Firstly, unless I write down the specific details right now, go straight home after work and scrabble around in my freezer to dig out the scampi to compare the codes, etc, I am likely to forget all about the product recall and inadvertently feed small pieces of glass to my family in the coming weeks. Now that wouldn't be good, but there is a distinct possibility that I won't write the details down and by the time I get home this Friday evening, I will have absolutely no intention of heading in the direction of the freezer and the only food preparation I will be doing is reaching for the takeaway menus and the phone.

Secondly, how does a food manufacturer, who undoubtedly follows every stringent health and safety regulation that there is, manage to get small pieces of glass in their product? My mind hypothesises about a hair-netted worker in white coat and white welly boots sneaking a refreshing slug from a retro cola bottle, but just as they are lip-smacked and thirst-quenched their scampi tainted fingers lose grasp on the vessel and it drops into a vat of tumbling Norway lobsters, instantaneously shattering into a thousand pieces. In fear of his job, the hair-netted worker looks round surreptitiously and then lets the process continue as he knows the scampi are likely to go through several more production steps before they end up in my freezer and he wholeheartedly believes that all the glass will dissipate. Shame on him!

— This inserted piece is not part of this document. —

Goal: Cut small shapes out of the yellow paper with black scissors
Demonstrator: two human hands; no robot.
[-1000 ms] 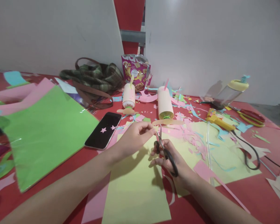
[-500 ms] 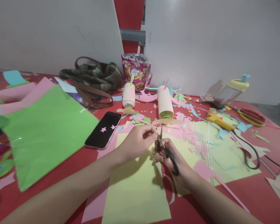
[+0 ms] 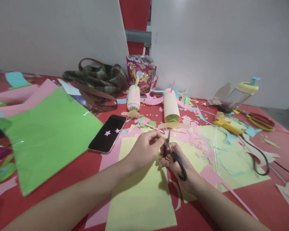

Lastly, and the most disturbing thought that always occurs to me as I read the recall notices, how was the glass discovered? This is always the rub with product liability cases that turn up in the personal injury solicitor's office; someone somewhere has got an electric shock from the faulty toaster, or their hair has turned green instead of "rich red auburn", or when they pulled the cord on their lifejacket as they landed overboard in a freezing ocean, nothing happened! These things worry me.

Somewhere in the UK a family sat down to scampi and chips one evening; maybe with a salad on the side, a blob of tartare sauce and a nice glass of wine, and suddenly found their mouth lacerated and bleeding as they chewed on the coke bottle. It's not a nice thought, but this is how a faulty product is discovered. And, after the dash to A&E, X-rays, a nurse pulling glass from the depths of their mouth, and perhaps a stitch or three, they probably thought, "this should not have happened, someone is to blame."

So, the bags of scampi end up on a product recall list and a hastily typed notice on A4 paper is taped up in the shop doorway of, hopefully, every retailer who sold the bags of seafood. We've all seen the notices, but how often do we read them? We're busy doing the weekly shop, buying Friday night's tea, ooh what about scampi and chips?

Product liability; it's a minefield and somewhere in the country a personal injury solicitor is probably preparing the compensation claim case right now for the scampi customer. I hope he does his job well.